■ **Exercise**
Lines to restate from the data below: from the one containing "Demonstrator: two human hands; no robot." to the one containing "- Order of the", both included. Give them again exactly, and only them.

■ **Supplied material**
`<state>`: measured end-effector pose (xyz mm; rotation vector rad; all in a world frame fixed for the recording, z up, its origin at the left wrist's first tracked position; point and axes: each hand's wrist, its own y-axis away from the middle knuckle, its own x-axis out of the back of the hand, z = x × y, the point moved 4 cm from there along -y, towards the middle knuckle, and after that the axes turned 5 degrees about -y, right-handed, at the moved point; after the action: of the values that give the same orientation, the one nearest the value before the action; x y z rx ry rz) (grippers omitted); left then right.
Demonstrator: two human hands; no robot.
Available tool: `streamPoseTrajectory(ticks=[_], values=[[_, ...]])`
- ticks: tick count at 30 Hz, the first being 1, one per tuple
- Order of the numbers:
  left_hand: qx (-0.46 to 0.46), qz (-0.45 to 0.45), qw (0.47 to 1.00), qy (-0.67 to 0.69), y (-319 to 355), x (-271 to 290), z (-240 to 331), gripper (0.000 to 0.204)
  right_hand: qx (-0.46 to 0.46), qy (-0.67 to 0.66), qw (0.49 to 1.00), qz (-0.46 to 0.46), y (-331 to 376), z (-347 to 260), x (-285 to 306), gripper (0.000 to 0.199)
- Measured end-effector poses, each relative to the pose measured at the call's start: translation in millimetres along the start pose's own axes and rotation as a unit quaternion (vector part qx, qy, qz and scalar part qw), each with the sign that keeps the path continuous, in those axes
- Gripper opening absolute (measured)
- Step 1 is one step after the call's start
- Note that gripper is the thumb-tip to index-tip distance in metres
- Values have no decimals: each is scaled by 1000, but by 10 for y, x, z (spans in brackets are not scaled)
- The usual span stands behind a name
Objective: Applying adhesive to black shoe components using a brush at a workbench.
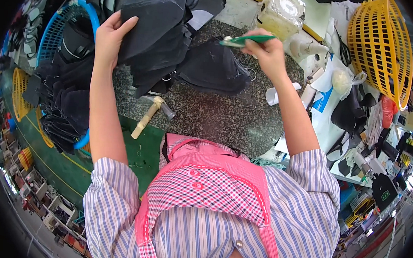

■ **Reply**
Demonstrator: two human hands; no robot.
Available tool: `streamPoseTrajectory(ticks=[_], values=[[_, ...]])`
- ticks: tick count at 30 Hz, the first being 1, one per tuple
- Order of the numbers:

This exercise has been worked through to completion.